I am new to uncertainty in Dynare and would appreciate any contribution to improve my understanding. I am trying to simulate crude oil price uncertainty shocks and got the following spec:
var epsPOstar; stderr 0.01;
var epssOstar; stderr 0.1;
Simul order 3
- I see authors (including the seminal Basu_Bundick_2017) using a scale parameter and set stderr to 1. What’s wrong if I proceed as above. I can increase the value as much as I want and see the results. I guess dynare 5 made that possible?
- The IRFs show the shocks to both crude oil price (epsPOstar) and uncertainty (epssOstar). To simulate a shock in absence of uncertainty I drop the related variables and parameters from the eq. is there any better way to do it?
- How can I proceed to simulate only crude oil price uncertainty (i.e turning epsPOstar off)? Thanks.
Your code is too complex to quickly check. Did you try whether it’s a matter of parameterization?
The counter intuitive IRFs show up when I use your code.
as you can see in the attached, I used the exact same two files as above, but did the follwing two minor changes
var epsPOstar; stderr 0.1;
var epssOstar; stderr 0.1;
epssOstar is the uncertainty
2- I dropped all your code and kept only stock simul.
See the second IRF (epssOstar).
(please run the m file first). There is something I’m not getting right. Thanks.
Model5_external_ext3_N.mod (9.4 KB)
Model5_external_ext3.m (4.8 KB)
@jpfeifer given that difference, do you think the issue comes from my handling of your code ?(the parameters checks were not helpful).
sigOstarss only gives you the standard deviation if
epsPOstar has standard deviation 1. In my version (see early attached) I set stdvs to 0.1, and but I still get IRFs that make sens to me (i.e the uncertainty shock is contractionary).
Thanks @jpfeifer. When I use your code the GIRF is quite opposite to mine in term of shock transmission. Which I do not understand. When using mine, the uncertainty shock is contractionary as expected. Y,C,…Welfare are negatively affected. But with yours, it’s completely opposite (as you could see, uncertainty shock is expansionary and transmit positively to Y,C,…Welfare). I don’t get this difference. I want to use your code, but the GIRFs are hard to interpret.

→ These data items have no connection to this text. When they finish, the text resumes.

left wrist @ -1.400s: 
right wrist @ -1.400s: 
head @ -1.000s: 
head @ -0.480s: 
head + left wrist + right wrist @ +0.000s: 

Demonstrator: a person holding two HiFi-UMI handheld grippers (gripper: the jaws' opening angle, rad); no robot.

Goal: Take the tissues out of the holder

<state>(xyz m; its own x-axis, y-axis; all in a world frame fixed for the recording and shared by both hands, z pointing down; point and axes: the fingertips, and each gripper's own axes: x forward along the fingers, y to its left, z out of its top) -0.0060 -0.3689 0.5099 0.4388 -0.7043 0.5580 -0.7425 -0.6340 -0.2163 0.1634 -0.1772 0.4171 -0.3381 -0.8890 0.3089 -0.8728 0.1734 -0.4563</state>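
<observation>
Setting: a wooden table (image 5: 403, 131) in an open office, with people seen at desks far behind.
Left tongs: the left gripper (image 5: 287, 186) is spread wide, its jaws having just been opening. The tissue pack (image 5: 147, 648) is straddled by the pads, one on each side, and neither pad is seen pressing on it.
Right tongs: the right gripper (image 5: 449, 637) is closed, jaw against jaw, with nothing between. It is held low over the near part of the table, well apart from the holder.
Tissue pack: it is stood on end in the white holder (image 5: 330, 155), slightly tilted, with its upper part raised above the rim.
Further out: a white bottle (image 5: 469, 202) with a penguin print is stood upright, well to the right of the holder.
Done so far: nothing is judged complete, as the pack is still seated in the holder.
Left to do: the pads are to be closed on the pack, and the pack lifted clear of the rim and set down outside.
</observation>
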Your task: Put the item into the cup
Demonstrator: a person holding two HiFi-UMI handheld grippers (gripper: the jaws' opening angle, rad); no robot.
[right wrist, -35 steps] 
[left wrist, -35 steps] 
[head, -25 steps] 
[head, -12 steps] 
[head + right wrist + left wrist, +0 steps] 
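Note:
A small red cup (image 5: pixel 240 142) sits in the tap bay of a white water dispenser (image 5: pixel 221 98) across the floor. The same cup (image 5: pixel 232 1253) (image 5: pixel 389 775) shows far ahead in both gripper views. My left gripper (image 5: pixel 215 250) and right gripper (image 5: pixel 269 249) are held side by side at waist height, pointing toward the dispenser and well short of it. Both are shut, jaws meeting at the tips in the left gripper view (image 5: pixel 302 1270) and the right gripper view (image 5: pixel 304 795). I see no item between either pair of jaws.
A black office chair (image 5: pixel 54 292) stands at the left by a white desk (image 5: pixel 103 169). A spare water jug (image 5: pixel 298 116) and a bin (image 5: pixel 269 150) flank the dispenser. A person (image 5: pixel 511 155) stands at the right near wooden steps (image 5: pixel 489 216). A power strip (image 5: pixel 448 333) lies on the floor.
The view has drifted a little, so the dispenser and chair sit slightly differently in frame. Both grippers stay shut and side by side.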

Where does the difference come from? GIRFs considered at a different point? Or different shock size specifications?
Thanks so much for always being there. I will take a close look.
Hi @jpfeifer a question regarding the model estimation. When the estimation runs neatly, with no error, no issues. But only with a head "You did not declare endogenous variables after the estimation/calib_smoother command." do you think there is still some issues to address ? I read throughout the forum; people getting similar error usually have error messages and their estimation interrupted.
As you found code complex I do not find useful to attach it again. But below are the key parts and the attached data (only 1 variable). Thanks
Var Infl_obs ;
estimation(datafile = est_data, xls_sheet=est_data,xls_range=A1:A129, mh_replic=2000,diffuse_filter);
stoch_simul(order = 1, pruning, irf=25) …;
est_data.xls (30.5 KB)
is a warning shown by Dynare if there are more than 20 variables, because in that case, smoother computations can take a long time. Dynare will then ask you for a selection. But that does not indicate any problems with actual computations.
Thanks a lot ! a couple of concerns
1- I placed stoch_simul right below the estimation. From what I read in the forum this will use the updated parameters to plot the IRF. Does it also apply to order 2 (welfare analysis) and order 3 ( uncertainty, using the undemeaned data as you suggested) . I noticed that when I try welfare analysis I get very high values for welfare gain ( >100%). This maybe comes from the fact that all shocks are turned on.Turning some of them off will not run as the number of shocks becomes < number observed variables.
2- Is there any way to run the estimation once, as it is time consuming, and use the updated parameters next time I do some policy scenarios (tweaking one non-estimated parameter) ? My initial thought was to
- First run estimation
- Then pull the posteriors
- Change the parameters in the mod file
- And close estimation. (% estimation (…))
That way, I will move faster with the policy scenarios, welfare analysis and uncertainty, using the parameters - which deflect the observed data.